Nicholas Skaggs nicholas.skaggs at canonical.com
Fri Mar 4 20:44:02 UTC 2016


It's been an up and down cycle with mostly failing Autopilot tests for 
Ubiquity automated testing. I wanted to re-iterate Max's status updates 
as to what's going on so people understand what will exist for help with 
testing the final images for Xenial.

What's been happening:
Max has been working on various automated tests for images all cycle. In 
addition to these test for ubiquity, Max is also working on automated 
smoke tests, upgrade tests, etc. The AP tests for ubiquity are fragile 
and can often break, especially as Ubiquity changes. That's been 
happening for some time sadly. The goal is still to have them running 
for Final Beta, but time is running out.

  * You can see the runs here: http://162.213.34.238:8080/. They are not 
nice or pretty, but they do exist!

What we need:

* Folks to come and hack on the tests and fix them! Not just fix them, 
but look after them and expand them to keep them running. Everything you 
need to know is in the source tree. Branch lp:ubiquity and look at the 
README in the autopilot folder. Ask questions if needed. The tests 
themselves aren't too difficult to understand, but gtk2 is painful to 
automate at times. Dan has done wonderful work in writing and stepping 
in to fix them on occasion, but he's also writing the wonderful dekko 
mail client. It's time for others to jump in, if they are interested!
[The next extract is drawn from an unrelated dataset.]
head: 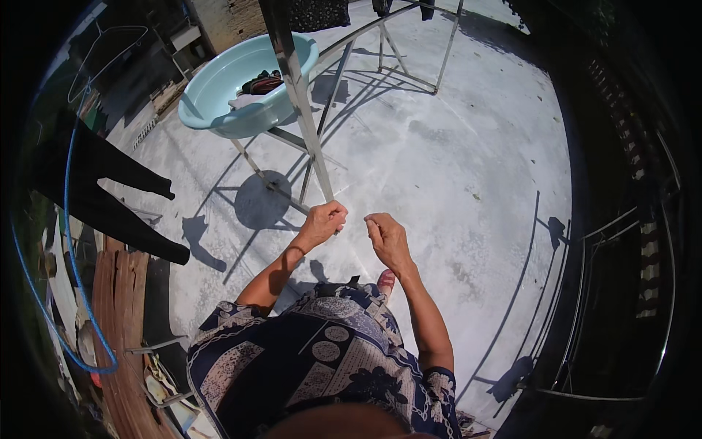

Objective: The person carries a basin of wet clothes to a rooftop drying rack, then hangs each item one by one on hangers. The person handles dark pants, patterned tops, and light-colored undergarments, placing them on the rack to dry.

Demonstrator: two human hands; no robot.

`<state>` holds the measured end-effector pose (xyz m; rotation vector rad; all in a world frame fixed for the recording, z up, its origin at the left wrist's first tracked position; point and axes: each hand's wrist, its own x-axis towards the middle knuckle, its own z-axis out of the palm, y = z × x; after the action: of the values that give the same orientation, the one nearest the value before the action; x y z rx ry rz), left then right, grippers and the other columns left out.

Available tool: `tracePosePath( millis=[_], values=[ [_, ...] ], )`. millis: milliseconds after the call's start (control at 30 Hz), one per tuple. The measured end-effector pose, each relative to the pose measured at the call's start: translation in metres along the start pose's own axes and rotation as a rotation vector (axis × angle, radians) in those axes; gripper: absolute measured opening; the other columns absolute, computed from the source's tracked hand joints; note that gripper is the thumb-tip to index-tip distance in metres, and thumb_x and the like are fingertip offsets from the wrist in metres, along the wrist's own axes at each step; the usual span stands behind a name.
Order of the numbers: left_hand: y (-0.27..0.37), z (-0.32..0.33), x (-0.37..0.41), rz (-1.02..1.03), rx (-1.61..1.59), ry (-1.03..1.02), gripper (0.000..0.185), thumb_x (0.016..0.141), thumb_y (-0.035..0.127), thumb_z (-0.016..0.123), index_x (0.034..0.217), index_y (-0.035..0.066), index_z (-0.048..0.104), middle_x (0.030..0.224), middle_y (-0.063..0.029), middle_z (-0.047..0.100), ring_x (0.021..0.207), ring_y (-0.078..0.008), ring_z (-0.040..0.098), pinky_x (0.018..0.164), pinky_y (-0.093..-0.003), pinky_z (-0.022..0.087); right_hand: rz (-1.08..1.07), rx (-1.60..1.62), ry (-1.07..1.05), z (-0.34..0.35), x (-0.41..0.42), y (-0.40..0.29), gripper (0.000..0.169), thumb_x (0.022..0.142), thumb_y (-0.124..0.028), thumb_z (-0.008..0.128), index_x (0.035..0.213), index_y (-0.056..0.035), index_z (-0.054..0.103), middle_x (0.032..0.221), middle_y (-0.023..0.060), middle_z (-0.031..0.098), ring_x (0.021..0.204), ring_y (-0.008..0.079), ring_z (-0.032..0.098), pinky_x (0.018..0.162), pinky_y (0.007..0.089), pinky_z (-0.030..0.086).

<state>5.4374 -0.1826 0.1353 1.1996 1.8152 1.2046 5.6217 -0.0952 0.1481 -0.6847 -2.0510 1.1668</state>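
Observation:
My left hand (323, 224) is held before my body with the fingers curled in, close to the lower end of a metal post (303, 104) as seen from above. A tiny dark spot shows under its fingers, too small to name. To its right, my right hand (388, 237) is also closed, thumb against the bent fingers, and nothing shows in it. The hands are a short gap apart. Beyond the left hand, a light blue plastic basin (247, 123) rests on a metal frame (288, 137). Dark and striped cloth (263, 84) lies inside it.
Black trousers (126, 192) hang at the left, near a blue-coated hanger or cord (71, 219) and a wire hanger (104, 55). Brown corrugated sheets (118, 307) stand below. Metal rack legs (408, 79) stand on the concrete floor (449, 148) farther off. Metal rails (587, 395) edge the right.

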Motion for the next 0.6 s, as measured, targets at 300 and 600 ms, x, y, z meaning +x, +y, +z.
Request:
tracePosePath(
  millis=[300, 600],
  values=[
    [0.025, 0.059, 0.124, 0.01, -0.071, 0.075, 0.014, 0.087, 0.013, 0.054, 0.09, 0.0, 0.056, 0.069, -0.0113, 0.062, 0.062, -0.0184, 0.062, 0.058, -0.0304, 0.049, -0.029, 0.057, -0.105, -0.079, 0.197, 0.047, 0.019, 0.09, -0.015, 0.054, 0.094, 0.0012, 0.062, 0.082, 0.0135, 0.062, 0.061, 0.0193, 0.06, 0.058, 0.0304, 0.047],
    [0.041, 0.044, 0.144, -0.267, -0.255, 0.444, 0.019, 0.088, 0.012, 0.053, 0.097, -0.004, 0.059, 0.076, -0.009, 0.063, 0.067, -0.0133, 0.061, 0.061, -0.0248, 0.048, -0.463, 0.198, -0.541, 0.028, 0.472, -0.061, 0.016, 0.084, -0.011, 0.053, 0.088, 0.0011, 0.064, 0.072, 0.0171, 0.062, 0.063, 0.0236, 0.062, 0.06, 0.0332, 0.048]
  ],
)
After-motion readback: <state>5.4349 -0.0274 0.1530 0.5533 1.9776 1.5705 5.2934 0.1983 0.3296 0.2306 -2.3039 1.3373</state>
* More tests! Some have suggested simple tests such as merely attempting 
to boot the image. These tests are trivial to write since the hardwork 
of getting the environment ready and running them is already in place. 
Using autopilot or not, if you have a simple test idea it can probably 
be added and run.

* A nicer way to grok the test output. Simon has recently begun reviving 
the API for the tracker, and it would be lovely to somehow display the 
results on the tracker. Writing a scipt to add a test result submission 
against the daily test would be simple to do!

* We've now hit issues with scalability of hardware, so I'm looking to 
get a dedicated machine for this. I know we turned down hardware in the 
past, but it is now becoming a problem. Obviously it's lower priority as 
the reality is these tests have proven harder to keep running than 
imagined. As such, folks willing to stick with them would be wonderful!